-- WORK INSTRUCTIONS --
Below are the records; retype them exactly and omit each picture.

-- RECORDS TO PROCESS --
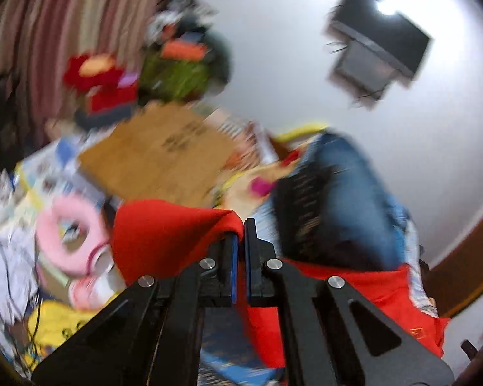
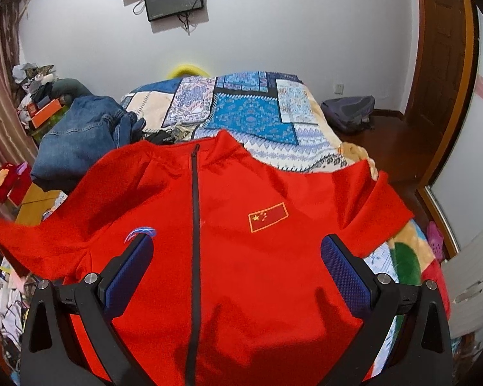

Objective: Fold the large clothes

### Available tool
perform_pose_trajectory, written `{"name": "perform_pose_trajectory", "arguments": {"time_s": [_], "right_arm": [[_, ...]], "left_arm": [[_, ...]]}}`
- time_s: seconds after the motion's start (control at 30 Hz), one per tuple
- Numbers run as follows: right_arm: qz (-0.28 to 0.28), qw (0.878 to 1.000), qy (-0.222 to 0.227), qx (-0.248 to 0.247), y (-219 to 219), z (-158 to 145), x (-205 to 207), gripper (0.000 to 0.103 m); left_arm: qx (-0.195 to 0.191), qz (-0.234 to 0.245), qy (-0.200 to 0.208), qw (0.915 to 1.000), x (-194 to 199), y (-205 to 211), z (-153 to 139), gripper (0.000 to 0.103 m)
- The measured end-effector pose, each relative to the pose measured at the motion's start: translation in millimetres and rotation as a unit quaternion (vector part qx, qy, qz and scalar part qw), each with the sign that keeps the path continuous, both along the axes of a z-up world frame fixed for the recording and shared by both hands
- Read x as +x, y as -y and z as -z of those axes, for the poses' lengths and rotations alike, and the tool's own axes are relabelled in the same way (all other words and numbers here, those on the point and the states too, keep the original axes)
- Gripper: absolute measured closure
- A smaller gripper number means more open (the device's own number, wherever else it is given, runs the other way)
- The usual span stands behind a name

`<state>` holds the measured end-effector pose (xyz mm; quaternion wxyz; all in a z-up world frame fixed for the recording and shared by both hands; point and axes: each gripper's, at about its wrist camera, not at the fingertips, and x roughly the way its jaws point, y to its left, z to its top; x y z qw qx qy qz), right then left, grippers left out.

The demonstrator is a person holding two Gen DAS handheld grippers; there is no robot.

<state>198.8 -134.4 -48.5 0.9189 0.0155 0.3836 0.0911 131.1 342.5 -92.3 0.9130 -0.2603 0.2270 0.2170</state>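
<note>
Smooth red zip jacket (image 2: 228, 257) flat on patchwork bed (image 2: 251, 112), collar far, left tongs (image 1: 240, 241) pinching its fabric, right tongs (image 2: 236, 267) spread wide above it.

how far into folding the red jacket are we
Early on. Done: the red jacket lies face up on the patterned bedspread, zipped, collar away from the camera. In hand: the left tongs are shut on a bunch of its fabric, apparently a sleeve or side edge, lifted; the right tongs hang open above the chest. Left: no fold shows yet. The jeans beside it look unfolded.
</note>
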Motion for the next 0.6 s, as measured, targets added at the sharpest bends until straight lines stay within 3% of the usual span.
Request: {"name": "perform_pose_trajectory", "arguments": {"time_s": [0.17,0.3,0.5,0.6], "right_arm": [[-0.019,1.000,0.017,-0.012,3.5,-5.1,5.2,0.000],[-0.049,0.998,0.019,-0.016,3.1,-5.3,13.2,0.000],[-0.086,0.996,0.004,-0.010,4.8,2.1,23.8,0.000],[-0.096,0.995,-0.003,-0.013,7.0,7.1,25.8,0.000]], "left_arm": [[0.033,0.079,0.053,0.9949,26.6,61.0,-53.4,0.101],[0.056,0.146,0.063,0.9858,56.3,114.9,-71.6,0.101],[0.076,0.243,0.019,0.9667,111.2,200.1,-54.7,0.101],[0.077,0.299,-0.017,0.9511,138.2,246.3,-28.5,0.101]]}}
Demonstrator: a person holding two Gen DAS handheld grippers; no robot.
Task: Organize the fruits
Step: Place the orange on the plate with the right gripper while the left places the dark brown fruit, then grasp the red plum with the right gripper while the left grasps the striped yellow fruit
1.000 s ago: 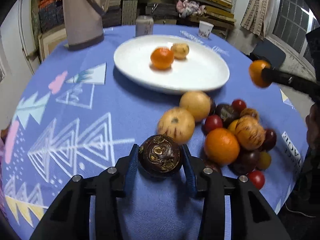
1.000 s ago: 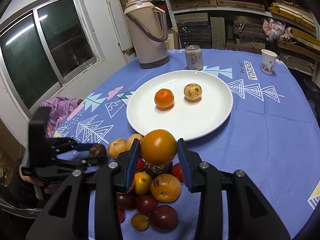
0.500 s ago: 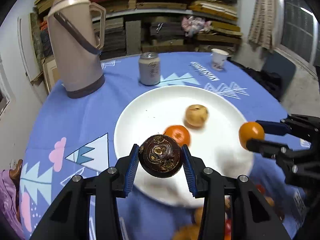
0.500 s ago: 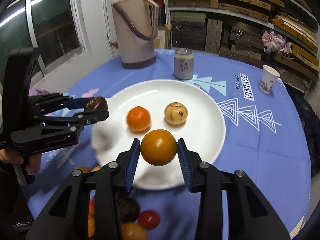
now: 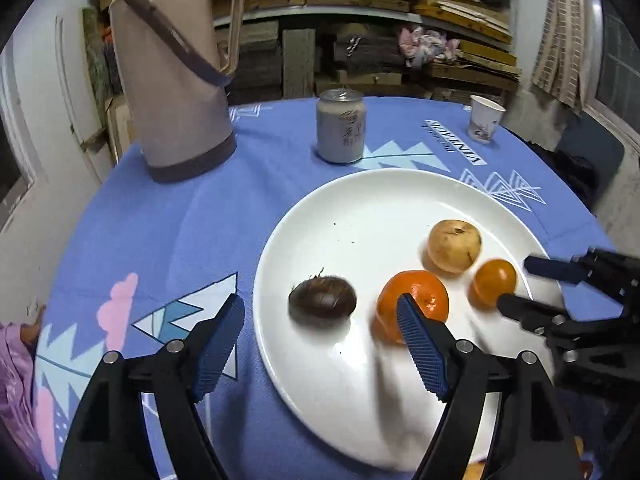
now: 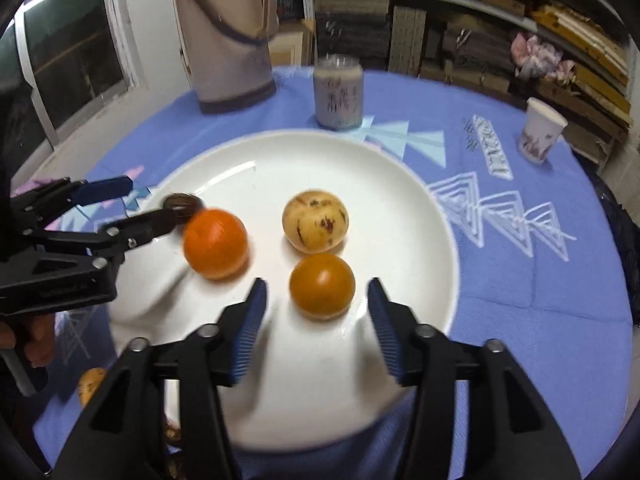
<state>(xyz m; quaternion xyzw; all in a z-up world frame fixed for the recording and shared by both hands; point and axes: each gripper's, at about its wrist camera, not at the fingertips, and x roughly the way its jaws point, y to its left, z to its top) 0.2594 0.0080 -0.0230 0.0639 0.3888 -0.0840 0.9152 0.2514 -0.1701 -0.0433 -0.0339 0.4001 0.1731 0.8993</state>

-- TASK ANSWER --
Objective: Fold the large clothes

### Available tool
perform_pose_trajectory, written `{"name": "perform_pose_trajectory", "arguments": {"time_s": [_], "right_arm": [[_, ...]], "left_arm": [[_, ...]]}}`
- time_s: seconds after the motion's start (control at 30 Hz), one per tuple
- Numbers run as follows: right_arm: qz (-0.28 to 0.28), qw (0.878 to 1.000), qy (-0.222 to 0.227), qx (-0.248 to 0.247), y (-219 to 219), z (-158 to 145), x (-205 to 207), gripper (0.000 to 0.103 m); left_arm: qx (-0.195 to 0.191), qz (-0.234 to 0.245), qy (-0.200 to 0.208), qw (0.915 to 1.000), x (-194 to 199), y (-205 to 211), z (-153 to 139), gripper (0.000 to 0.103 m)
- The measured end-effector pose, each relative to the pose measured at the motion's start: translation in millimetres and rotation as a unit quaternion (vector part qx, qy, qz and scalar part qw), each with the sign that keeps the path continuous, both along the axes of a z-up world frame fixed for the recording and shared by both hands
- Read x as +x, y as -y and z as -z of those axes, for the poses' lengths and rotations alike, and the tool's own axes are relabelled in the same way (all other words and numbers here, those on the point and the states too, keep the original axes)
- Gripper: absolute measured closure
- A smaller gripper number means more open (the device's own number, wherever else it is given, runs the other way)
- The usual span stands behind a name

`<state>` holds the measured end-effector pose (xyz mm; quaternion wxyz; all in a z-up world frame fixed for the recording and shared by both hands; point and axes: each gripper's, at about its wrist camera, not at the fingertips, and x roughly the way its jaws point, y to its left, z to its top; x y z qw qx qy qz), right then left, grippers left out.

The demonstrator is a person holding two Gen DAS handheld grippers; there is no robot.

<state>198.8 -134.4 -48.5 0.9189 0.0155 0.3836 0.0911 131.1 342.5 -92.3 0.9130 -0.2603 0.2270 0.2170</state>
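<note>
Smooth red zip jacket (image 2: 228, 257) flat on patchwork bed (image 2: 251, 112), collar far, left tongs (image 1: 240, 241) pinching its fabric, right tongs (image 2: 236, 267) spread wide above it.

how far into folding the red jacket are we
Early on. Done: the red jacket lies face up on the patterned bedspread, zipped, collar away from the camera. In hand: the left tongs are shut on a bunch of its fabric, apparently a sleeve or side edge, lifted; the right tongs hang open above the chest. Left: no fold shows yet. The jeans beside it look unfolded.
</note>
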Motion for the next 0.6 s, as measured, targets added at the sharpest bends until straight lines stay within 3% of the usual span.
Request: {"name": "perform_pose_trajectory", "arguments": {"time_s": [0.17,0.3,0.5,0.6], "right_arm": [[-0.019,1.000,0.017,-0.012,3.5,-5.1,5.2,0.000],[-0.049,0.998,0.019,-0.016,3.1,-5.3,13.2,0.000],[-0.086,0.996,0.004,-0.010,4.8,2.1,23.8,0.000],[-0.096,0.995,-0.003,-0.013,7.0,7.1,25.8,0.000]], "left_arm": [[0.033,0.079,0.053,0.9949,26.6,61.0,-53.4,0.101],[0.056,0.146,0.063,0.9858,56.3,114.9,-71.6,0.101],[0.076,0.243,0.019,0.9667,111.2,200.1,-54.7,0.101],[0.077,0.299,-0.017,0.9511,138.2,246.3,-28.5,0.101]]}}
Demonstrator: a person holding two Gen DAS handheld grippers; no robot.
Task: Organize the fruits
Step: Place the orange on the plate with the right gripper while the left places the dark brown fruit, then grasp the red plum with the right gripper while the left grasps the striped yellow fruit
1.000 s ago: 
1.000 s ago: 
0.500 s ago: 
0.500 s ago: 
now: 
now: 
<state>(xyz m; quaternion xyzw; all in a z-up world frame fixed for the recording and shared by both hands; point and axes: each gripper's, at about its wrist camera, not at the fingertips, and x roughly the way its jaws point, y to its left, z to its top) 0.2594 0.0080 -0.0230 0.0639 0.3888 -0.0840 0.9152 0.2514 -0.1701 -0.0433 -0.0339 0.4001 0.1731 0.8993</state>

The answer requires nothing further.